#### MATERIAL PROVIDED ####
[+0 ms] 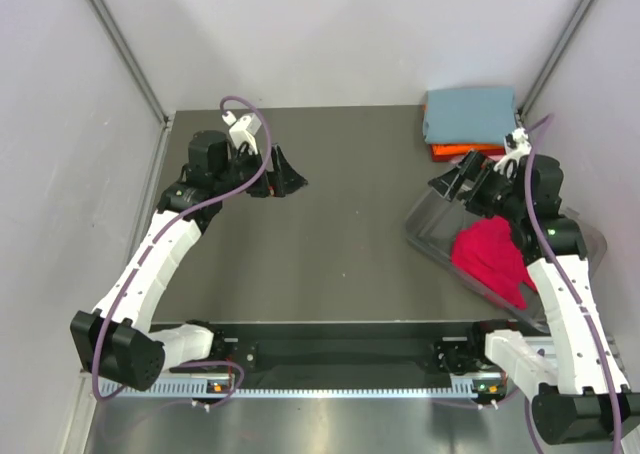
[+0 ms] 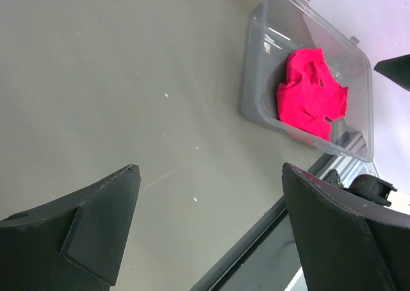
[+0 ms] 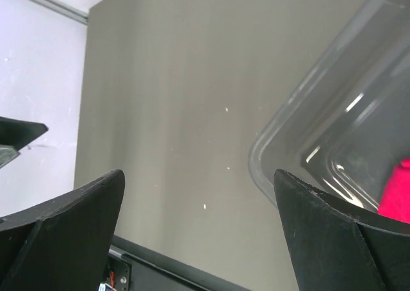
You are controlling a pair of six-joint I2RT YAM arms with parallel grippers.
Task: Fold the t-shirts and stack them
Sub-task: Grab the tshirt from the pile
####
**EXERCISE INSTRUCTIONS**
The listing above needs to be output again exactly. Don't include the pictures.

**PROBLEM SOLUTION**
[+0 ms] 
[+0 ms] 
[+0 ms] 
You are controlling a pair of six-joint I2RT YAM arms with parallel grippers.
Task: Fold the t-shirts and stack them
Sub-task: Grab the tshirt from the pile

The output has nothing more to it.